Chile has turned food production into a global business, emerging as one of the world’s major food exporters.  Go into any supermarket and you will find an abundance of Chilean produce (and wine).  We’ve experienced that not only in the U.S., but also in China and Vietnam.

Map of Chile Photo Credit: The World Factbook

Map of Chile
Photo Credit: The World Factbook

About 13% of the population is employed in the agricultural sector, and, in 2012, agriculture was almost 4% of GDP.  Major agricultural products include grapes, apples, pears, onions, wheat, corn, oats, peaches, garlic, asparagus and beans.

Chile started producing genetically engineered seeds in 1996.  Now, it is the 5th largest producer of GM seeds, valued at some US$ 370 million per year.  An estimated 60,000 hectares has been planted with biotech maize, canola and soybean.  In-country, universities and laboratories are working on engineering citrus, potatoes, grapes, nectarines and peaches.

Interestingly, all GM seeds grown in the country are exclusively for export.  Chile does not allow the domestic use of transgenic seeds, and the law governing the production and exportation of biotechnology seeds is strictly enforced. 

In contrast, Chile lacks effective legislation governing the importation of GM food products and products derived from GMOs.  Although the Congress has considered several draft bills regulating transgenic food products, no decisions or meaningful discussions have occurred since 2005.

Photo Credit: Auztrel via Wikimedia Commons

Photo Credit: Auztrel via Wikimedia Commons

Given the importance of agriculture to the Chilean economy, sector representatives argue that these matters should be regulated in a comprehensive and sensible manner.  Lawmakers have commented that currently, Chile is in the worst position vis-à-vis GMOs:  it can produce GM seeds, but only for export purposes – no domestic use is allowed; and transgenic foods are being freely imported into the country without effective regulation, disclosure or labeling requirements.

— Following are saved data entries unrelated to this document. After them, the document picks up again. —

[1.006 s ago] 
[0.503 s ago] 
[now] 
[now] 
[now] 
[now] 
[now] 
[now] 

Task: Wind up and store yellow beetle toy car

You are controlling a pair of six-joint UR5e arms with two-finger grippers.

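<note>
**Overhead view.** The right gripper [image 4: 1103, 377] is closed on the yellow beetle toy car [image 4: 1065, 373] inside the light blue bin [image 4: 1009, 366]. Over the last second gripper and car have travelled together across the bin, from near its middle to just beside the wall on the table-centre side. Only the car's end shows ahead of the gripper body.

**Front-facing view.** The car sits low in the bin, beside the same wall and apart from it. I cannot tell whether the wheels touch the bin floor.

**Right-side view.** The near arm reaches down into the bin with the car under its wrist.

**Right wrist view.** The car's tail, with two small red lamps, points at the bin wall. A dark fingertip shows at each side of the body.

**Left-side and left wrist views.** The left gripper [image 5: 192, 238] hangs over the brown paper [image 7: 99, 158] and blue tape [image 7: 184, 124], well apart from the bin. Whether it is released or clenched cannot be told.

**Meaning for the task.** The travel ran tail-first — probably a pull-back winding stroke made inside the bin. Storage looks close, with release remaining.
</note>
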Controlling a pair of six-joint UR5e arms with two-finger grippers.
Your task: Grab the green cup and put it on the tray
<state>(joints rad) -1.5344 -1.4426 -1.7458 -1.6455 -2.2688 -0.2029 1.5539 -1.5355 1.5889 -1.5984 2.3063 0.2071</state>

Under the current administration of Sebastian Piñera, the Ministry of Agriculture is leading an effort to reignite discussions of existing draft GM legislation, with little result to date.  The Ministry’s Oficina de Estudios y Políticas Agrarias (ODEPA) (Office of Agriculture Studies and Policies) is coordinating this effort.

Photo Credit: John O'Neill via Wikimedia Commons

Photo Credit: John O’Neill via Wikimedia Commons

Despite a lack of movement on the regulations governing GMOs, the Chilean Senate is currently reviewing a bill that would allow multinational corporations to patent GM seeds in Chile.  It has already been approved by the lower House of Representatives.  Dubbed “Monsanto’s Law”, opponents argue that patent rights would allow corporations to set the price of seeds and restrict users.

Chile needs to address the disparities and voids in the legal treatment of GM crops.  It should develop laws that allow for the sale of the very biotech seeds grown in-country for export and establish a mechanism for the regulated importation of transgenic foods.

TransLegal works extensively in Chile, assisting our clients in understanding the regulations governing GMOs for food, animal feed and industrial use as well as the rules for the collection of genetic samples under the Convention for Biological Diversity.  Our clients include biotechnology, food, feed and pharmaceutical companies.  Call us with your questions concerning Chile.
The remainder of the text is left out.